Even some scientists have come to accept some version of the idea: before his death, the biologist Stephen Jay Gould promulgated the notion of what he called “non-overlapping magisteria”: the idea that while science might hold to one version of truth, religion might hold another. “The net of science,” Gould wrote in 1997, “covers the empirical universe,” while the “net of religion extends over questions of moral meaning and value.” Or, as Gould put it more flippantly, “we [i.e., scientists] study how the heavens go, and they [i.e., theologians] determine how to go to heaven.” “Science,” as medical doctor (and book reviewer) John Carmody put the point in The Australian earlier this year, “is our attempt to understand the physical and biological worlds of which we are a part by careful observation and measurement, followed by rigorous analysis of our findings,” while religion “and, indeed, the arts are, by contrast, our attempts to find fulfilling and congenial ways of living in our world.” The notion then that there are two distinct “realms” of truth is a well-accepted one: nearly every thinking, educated person alive today subscribes to some version of it. Indeed, it’s a belief that appears necessary to the pluralistic, tolerant society that many envision the United States is—or should be.

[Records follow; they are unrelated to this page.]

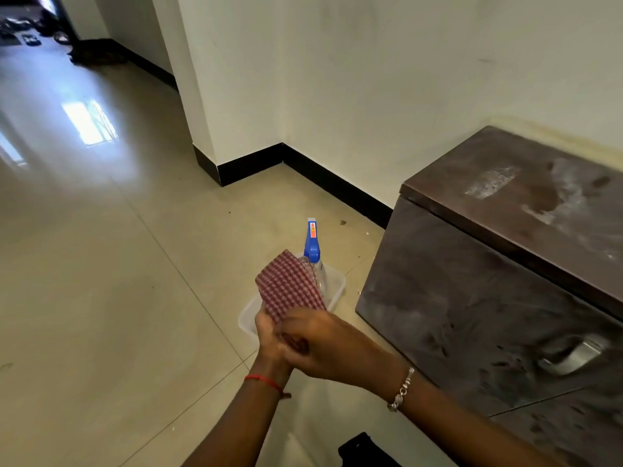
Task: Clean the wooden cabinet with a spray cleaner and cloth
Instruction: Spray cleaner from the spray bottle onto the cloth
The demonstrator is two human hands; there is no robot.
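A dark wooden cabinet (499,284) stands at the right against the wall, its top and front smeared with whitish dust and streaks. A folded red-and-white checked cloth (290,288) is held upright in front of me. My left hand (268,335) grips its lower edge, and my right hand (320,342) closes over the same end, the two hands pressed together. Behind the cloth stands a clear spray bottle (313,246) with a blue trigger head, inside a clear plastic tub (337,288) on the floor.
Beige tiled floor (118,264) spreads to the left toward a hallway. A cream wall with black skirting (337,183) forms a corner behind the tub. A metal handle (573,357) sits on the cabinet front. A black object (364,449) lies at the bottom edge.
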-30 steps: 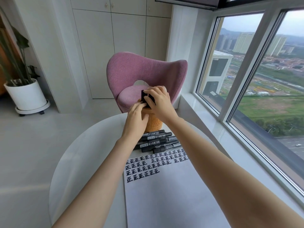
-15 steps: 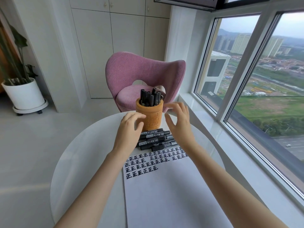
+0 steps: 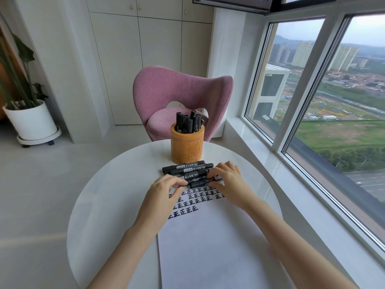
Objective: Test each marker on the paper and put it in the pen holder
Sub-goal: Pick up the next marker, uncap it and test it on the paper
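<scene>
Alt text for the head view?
The left hand and right hand touch the nearest of several black markers lying on a round white table, between a paper sheet with rows of test marks and a tan pen holder holding more markers. A pink chair stands behind; windows run along the right.

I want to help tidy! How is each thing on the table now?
Carved orange-brown cylindrical pen holder: upright, holding standing black markers.
Row of black capped markers: lying flat by the holder.
Nearest black marker: lying, held at both ends.
White paper sheet: flat, marked on top, blank below.
Left hand: pinches nearest marker's left end.
Right hand: grips its right end.
</scene>
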A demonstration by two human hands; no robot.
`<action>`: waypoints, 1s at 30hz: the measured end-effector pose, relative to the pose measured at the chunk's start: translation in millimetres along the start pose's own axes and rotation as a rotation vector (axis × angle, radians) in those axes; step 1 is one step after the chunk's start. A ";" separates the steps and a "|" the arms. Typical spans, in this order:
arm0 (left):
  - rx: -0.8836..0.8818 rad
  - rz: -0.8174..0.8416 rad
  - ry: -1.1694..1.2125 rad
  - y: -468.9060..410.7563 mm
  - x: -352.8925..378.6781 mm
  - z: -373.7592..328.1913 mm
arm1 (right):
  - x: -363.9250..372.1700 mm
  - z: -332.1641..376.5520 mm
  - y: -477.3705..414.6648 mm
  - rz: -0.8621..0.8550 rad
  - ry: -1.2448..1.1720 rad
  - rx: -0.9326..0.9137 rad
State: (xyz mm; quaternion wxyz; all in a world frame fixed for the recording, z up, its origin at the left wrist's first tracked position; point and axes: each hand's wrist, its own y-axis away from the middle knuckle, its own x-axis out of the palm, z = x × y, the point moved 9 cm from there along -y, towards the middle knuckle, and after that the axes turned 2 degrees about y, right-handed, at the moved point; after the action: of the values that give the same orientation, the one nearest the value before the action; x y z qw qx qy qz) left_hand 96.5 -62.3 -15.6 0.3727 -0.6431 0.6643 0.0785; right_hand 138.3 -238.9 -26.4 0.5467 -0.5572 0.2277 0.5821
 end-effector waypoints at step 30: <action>0.040 0.111 0.011 28.5 7.4 -43.9 | -15.8 61.7 39.1 0.024 -1.256 0.354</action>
State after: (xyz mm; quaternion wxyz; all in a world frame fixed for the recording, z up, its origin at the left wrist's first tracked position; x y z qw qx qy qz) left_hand 54.0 -89.3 0.5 0.3770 -0.5981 0.7025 0.0822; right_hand 75.3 -202.7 -8.7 0.6527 -0.0099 -0.0362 0.7567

Yet, the description with which I began this essay, although it does in some sense apply to Stanley Fish’s United States of the 1970s, also applies—as the learned knew, but did not say, at the time of Fish’s 1976 remark—to another historical era: Europe’s thirteenth century. At that time, just as during Fish’s, the learned of the world were engaged in trying to expand the curriculum: in this case, they were attempting to recoup the work of Aristotle, largely lost to the West since the fall of Rome. But the Arabs had preserved Aristotle’s work: “In 832,” as Arthur Little, of the Jesuits, wrote in 1947, “the Abbaside Caliph, Almamun,” had the Greek’s work translated “into Arabic, roughly but not inaccurately,” in which language Aristotle’s works “spread through the whole Moslem world, first to Persia in the hand of Avicenna, then to Spain where its greatest exponent was Averroes, the Cordovan Moor.” In order to read and teach Aristotle without interference from the authorities, Little tells us, Averroes (Ibn Rushd) decided that “Aristotle’s doctrine was the esoteric doctrine of the Koran in opposition to the vulgar doctrine of the Koran defended by the orthodox Moslem priests”—that is, the Arabic scholar decided that there was one “truth” for the masses and another, far more subtle, for the learned. Averroes’ conception was, in turn, imported to the West along with the works of Aristotle: if the ancient Greek was at times referred to as the Master, his Arabic disciple was referred to as the Commentator.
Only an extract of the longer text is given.